Carranza-Reyes attorneys say the jail was a breeding ground for infection and provided little care to inmates. When Carranza-Reyes and other detainees tried to petition the Mexican Consulate in Denver for humane treatment, the guards took the document and destroyed it, his attorneys said.

His leg had to be amputated after infection spread to his body and his legs became black with gangrene. Portions of his lung were also removed, according to the lawsuit.

Attorneys contend that the jail simply exists to make money.

"This jail was operated as revenue-generating technique to bring money into this county and there was an attempt to make money by not providing essential services such as a clean and humane place for these prisoners -- who are not criminals," said attorney Lloyd C. Kordick.

Ultimately, Carranza-Reyes was never charged with a crime.

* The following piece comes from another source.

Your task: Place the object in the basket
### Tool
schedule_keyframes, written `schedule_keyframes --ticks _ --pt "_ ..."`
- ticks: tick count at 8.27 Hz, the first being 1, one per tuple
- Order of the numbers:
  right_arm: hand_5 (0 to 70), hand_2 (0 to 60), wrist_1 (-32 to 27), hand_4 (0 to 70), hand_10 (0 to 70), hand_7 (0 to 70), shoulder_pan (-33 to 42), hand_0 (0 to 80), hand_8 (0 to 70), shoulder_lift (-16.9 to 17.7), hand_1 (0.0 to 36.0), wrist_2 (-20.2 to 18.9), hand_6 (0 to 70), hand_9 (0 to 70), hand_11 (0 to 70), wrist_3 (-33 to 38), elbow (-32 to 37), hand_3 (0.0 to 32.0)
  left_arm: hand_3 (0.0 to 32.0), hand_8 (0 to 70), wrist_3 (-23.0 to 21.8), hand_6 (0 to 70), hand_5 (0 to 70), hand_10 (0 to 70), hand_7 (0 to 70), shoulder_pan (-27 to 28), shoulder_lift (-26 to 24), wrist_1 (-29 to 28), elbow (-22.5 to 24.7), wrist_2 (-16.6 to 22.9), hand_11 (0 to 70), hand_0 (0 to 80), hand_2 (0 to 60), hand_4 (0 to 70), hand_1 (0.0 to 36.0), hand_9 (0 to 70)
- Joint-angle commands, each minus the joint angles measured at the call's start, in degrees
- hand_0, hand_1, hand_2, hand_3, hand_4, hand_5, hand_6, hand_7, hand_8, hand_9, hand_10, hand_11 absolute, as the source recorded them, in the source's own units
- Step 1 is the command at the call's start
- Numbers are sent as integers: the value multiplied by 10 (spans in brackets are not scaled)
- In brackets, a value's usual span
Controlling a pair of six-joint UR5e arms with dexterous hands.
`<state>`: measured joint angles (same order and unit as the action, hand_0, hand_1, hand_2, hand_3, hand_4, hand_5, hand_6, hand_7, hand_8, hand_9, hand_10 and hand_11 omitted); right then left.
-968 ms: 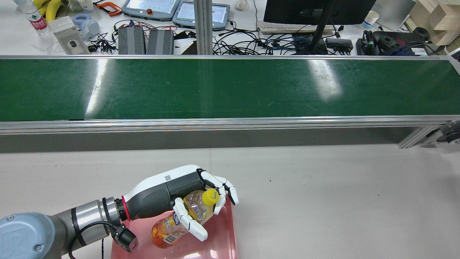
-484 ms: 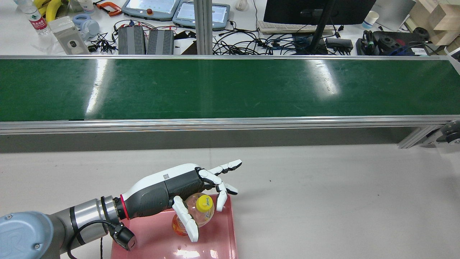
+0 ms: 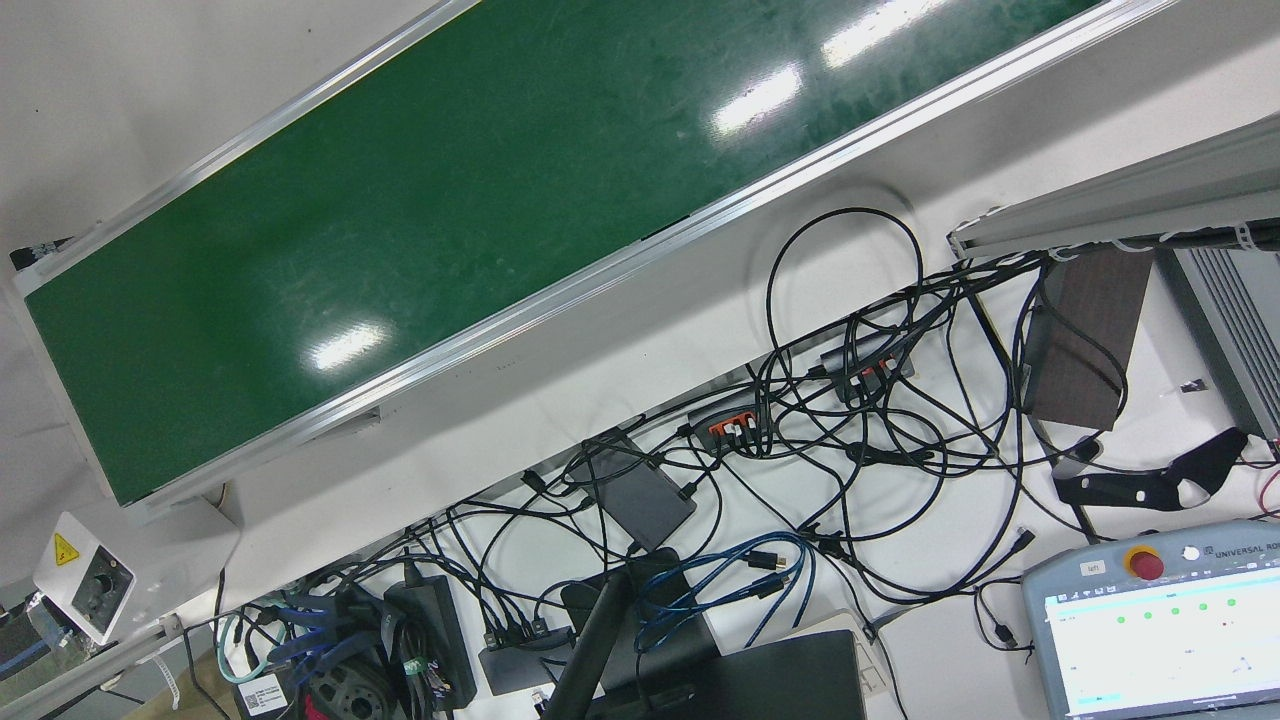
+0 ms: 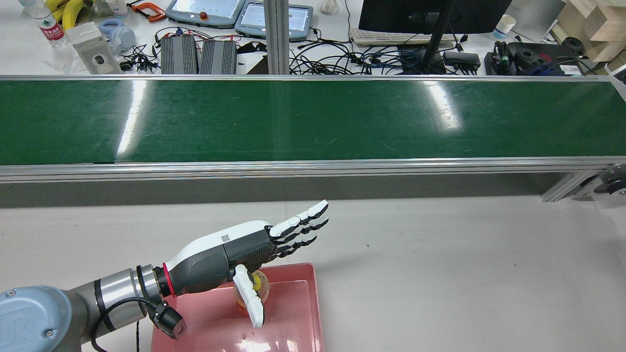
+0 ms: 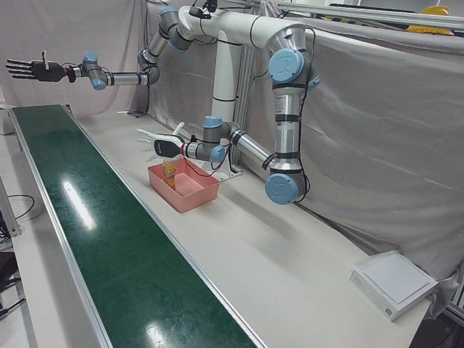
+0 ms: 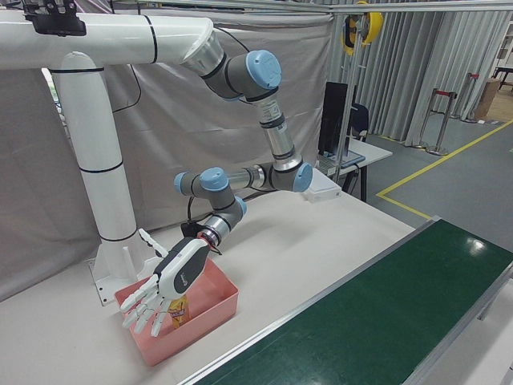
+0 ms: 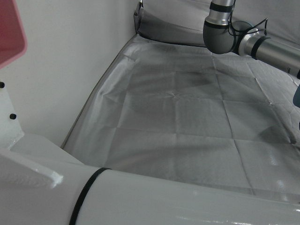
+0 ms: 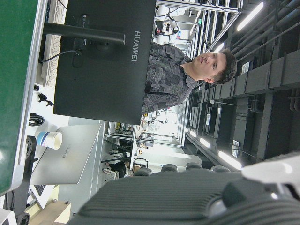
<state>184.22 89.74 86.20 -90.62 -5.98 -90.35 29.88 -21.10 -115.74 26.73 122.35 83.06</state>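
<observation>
A clear bottle of orange drink with a yellow cap stands in the pink basket at the table's near left. My left hand hovers just over it, open, fingers stretched flat toward the belt and thumb hanging beside the bottle. It partly hides the bottle from behind. The left-front view shows the left hand above the bottle in the basket. My right hand is raised high at the far end of the belt, open with fingers spread.
The long green conveyor belt runs across beyond the basket, with nothing on it. A white box lies at the table's far corner. Cables, a monitor and teach pendants sit behind the belt, and a person stands past the monitor.
The left hand let go of the bottle and straightened its fingers. The bottle went from tilted in the grasp to standing in the basket.
</observation>
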Motion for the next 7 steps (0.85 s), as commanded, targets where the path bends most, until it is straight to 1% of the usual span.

"This is a revenue-generating, public jail whose promotional literature routinely solicits ICE, the U.S. Marshals Service, and other counties to 'park' their overflow prisoners at the facility," the attorneys said in the release.

The federal suit, filed in February in Denver, accuses Park County officials of violating his constitutional rights. Defendants include the sheriff's department and the jail's medical staff.

Carranza-Reyes is being represented by a Washington civil rights group called Trial Lawyers for Public Justice.

"Mr. Carranza-Reyes deserves compensation not only because he lost a leg, but because the jail – a part of our American justice system – violated his fundamental rights. The stain on our justice system can be cleansed only by holding the wrongdoers accountable," said TLPJ staff attorney Adele P. Kimmel.

Park County Sheriff's officials would not comment on the case.